■ Exercise:
Whenever a line below holds the word "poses", copy that line.

■ Recorded data:

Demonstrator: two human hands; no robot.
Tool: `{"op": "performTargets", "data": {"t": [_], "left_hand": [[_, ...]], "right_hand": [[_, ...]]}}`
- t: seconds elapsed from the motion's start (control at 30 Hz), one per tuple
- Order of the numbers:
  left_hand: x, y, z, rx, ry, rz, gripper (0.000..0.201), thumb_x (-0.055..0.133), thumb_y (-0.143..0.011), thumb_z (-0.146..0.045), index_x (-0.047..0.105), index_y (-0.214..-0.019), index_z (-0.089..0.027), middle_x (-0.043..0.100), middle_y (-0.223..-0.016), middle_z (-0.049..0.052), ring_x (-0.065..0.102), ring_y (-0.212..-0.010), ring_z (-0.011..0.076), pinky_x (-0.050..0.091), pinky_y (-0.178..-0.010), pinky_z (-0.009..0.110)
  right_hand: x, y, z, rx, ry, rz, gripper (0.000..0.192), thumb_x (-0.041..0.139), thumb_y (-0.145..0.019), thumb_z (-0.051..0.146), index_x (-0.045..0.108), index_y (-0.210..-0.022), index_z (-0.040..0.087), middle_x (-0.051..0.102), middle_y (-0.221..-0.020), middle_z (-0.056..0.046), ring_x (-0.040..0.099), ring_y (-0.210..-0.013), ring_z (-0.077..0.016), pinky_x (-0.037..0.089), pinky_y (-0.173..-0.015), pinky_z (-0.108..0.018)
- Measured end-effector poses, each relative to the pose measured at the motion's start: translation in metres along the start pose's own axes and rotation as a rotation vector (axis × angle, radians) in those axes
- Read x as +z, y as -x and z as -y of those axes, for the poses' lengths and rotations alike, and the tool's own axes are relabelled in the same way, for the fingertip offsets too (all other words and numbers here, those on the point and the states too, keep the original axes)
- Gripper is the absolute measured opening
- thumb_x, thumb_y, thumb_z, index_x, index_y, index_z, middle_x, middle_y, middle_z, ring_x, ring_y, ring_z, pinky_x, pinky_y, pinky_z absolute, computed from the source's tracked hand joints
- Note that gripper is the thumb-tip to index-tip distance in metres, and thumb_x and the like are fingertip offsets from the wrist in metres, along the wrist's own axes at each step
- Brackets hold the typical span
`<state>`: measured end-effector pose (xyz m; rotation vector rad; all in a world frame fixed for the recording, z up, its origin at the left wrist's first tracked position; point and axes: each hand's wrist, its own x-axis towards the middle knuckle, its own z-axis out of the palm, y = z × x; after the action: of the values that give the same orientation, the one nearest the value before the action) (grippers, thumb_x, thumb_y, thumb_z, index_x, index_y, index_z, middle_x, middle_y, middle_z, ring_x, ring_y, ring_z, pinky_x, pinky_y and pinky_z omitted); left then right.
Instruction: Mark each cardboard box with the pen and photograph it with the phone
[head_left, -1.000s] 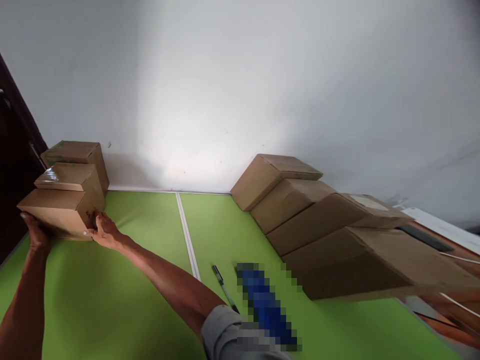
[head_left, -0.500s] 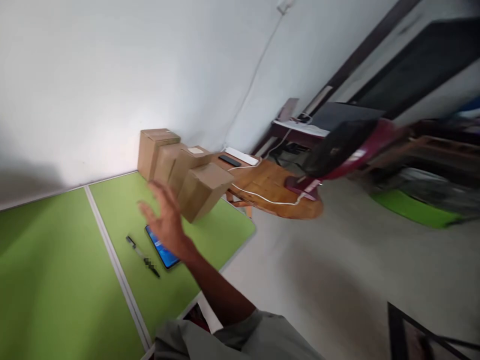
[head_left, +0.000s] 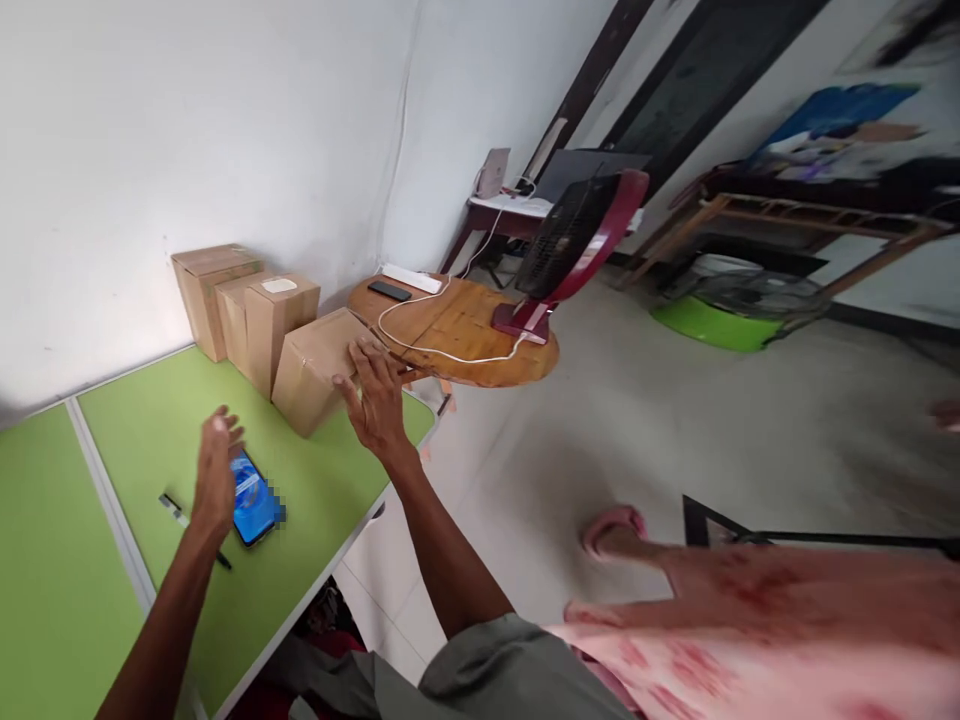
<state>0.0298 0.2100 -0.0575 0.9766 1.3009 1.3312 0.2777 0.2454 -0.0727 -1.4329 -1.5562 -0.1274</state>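
Observation:
My right hand is at the near cardboard box, its fingers stretched out over the box's right side; whether they press on it I cannot tell. My left hand hovers above the green table, fingers apart and holding nothing. Beside it lies a smartphone with a lit blue screen. A pen lies partly hidden under my left wrist. Behind the near box stand a box with a white label, a lower box and a taller box by the wall.
A wooden oval table stands beyond the boxes, bearing a dark red fan, a white power strip and a black phone-like object. A person in pink patterned clothing is close on my right.
My right hand has moved from above the smartphone to the near box. My left hand has come into view. The camera has turned right, and a person in pink has appeared.

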Motion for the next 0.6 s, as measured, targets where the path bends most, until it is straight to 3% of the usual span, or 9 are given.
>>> {"op": "performTargets", "data": {"t": [0.1,0.17,0.23,0.33,0.43,0.53,0.6], "left_hand": [[0.052,-0.001,-0.001,-0.358,0.1,0.19,0.112,0.044,-0.099,-0.09,0.034,-0.176,-0.009,0.053,-0.168,0.037,0.066,-0.147,0.0488,0.057,-0.118,0.065],[0.073,-0.002,-0.003,-0.547,0.144,0.254,0.123,0.041,-0.099,-0.092,0.016,-0.182,-0.005,0.04,-0.174,0.043,0.061,-0.15,0.0554,0.059,-0.111,0.07],[0.087,-0.003,-0.007,-0.665,0.183,0.277,0.124,0.04,-0.098,-0.093,0.01,-0.183,-0.007,0.032,-0.179,0.043,0.057,-0.154,0.0569,0.061,-0.107,0.07],[0.102,-0.005,-0.01,-0.732,0.249,0.282,0.11,0.038,-0.099,-0.093,0.036,-0.177,-0.015,0.052,-0.169,0.034,0.067,-0.144,0.0502,0.064,-0.103,0.065],[0.11,-0.005,-0.008,-0.757,0.304,0.271,0.089,0.048,-0.101,-0.089,0.061,-0.155,-0.019,0.076,-0.132,0.021,0.08,-0.11,0.0368,0.068,-0.096,0.057],[0.106,-0.002,-0.007,-0.793,0.363,0.28,0.069,0.063,-0.102,-0.076,0.068,-0.138,-0.017,0.076,-0.098,0.009,0.076,-0.08,0.0257,0.069,-0.086,0.047],[0.092,0.006,-0.009,-0.809,0.425,0.316,0.059,0.068,-0.102,-0.069,0.07,-0.131,-0.017,0.075,-0.091,0.007,0.075,-0.077,0.0249,0.069,-0.083,0.044]], "right_hand": [[-0.03,0.021,-0.021,0.121,-0.242,-0.164,0.063,0.043,-0.113,0.07,0.076,-0.143,0.025,0.073,-0.151,-0.017,0.06,-0.151,-0.0353,0.043,-0.13,-0.06],[-0.045,0.025,-0.042,0.357,-0.458,-0.347,0.07,0.039,-0.11,0.079,0.076,-0.14,0.028,0.073,-0.151,-0.015,0.063,-0.147,-0.034,0.051,-0.121,-0.058],[-0.052,0.021,-0.06,0.627,-0.694,-0.378,0.079,0.037,-0.104,0.089,0.074,-0.14,0.03,0.07,-0.158,-0.012,0.061,-0.151,-0.0339,0.056,-0.113,-0.056],[-0.046,0.015,-0.071,0.805,-1.025,-0.131,0.082,0.053,-0.092,0.097,0.077,-0.134,0.03,0.075,-0.155,-0.01,0.062,-0.153,-0.0338,0.06,-0.111,-0.051],[-0.037,0.022,-0.06,0.803,-1.171,-0.098,0.076,0.072,-0.084,0.093,0.081,-0.124,0.029,0.084,-0.138,-0.007,0.069,-0.147,-0.033,0.06,-0.115,-0.046],[-0.043,0.038,-0.037,0.795,-1.183,-0.128,0.077,0.077,-0.081,0.093,0.083,-0.123,0.029,0.087,-0.132,-0.005,0.071,-0.145,-0.0339,0.056,-0.122,-0.047],[-0.056,0.048,-0.02,0.766,-1.19,-0.088,0.077,0.073,-0.084,0.095,0.084,-0.122,0.029,0.086,-0.134,-0.006,0.069,-0.146,-0.0353,0.053,-0.125,-0.05]]}}
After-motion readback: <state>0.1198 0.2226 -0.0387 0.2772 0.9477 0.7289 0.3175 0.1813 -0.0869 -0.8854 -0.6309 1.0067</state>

■ Response to the exercise:
- Measured end-effector poses, each relative to the pose measured at the motion's start: translation in metres along the start pose's own axes and rotation as a rotation vector (axis × angle, radians) in those axes
- Read x as +z, y as -x and z as -y of those axes, for the poses' lengths and rotations alike, and the tool's own axes are relabelled in the same way, for the fingertip offsets too (all other words and numbers here, those on the point and the states too, keep the original axes)

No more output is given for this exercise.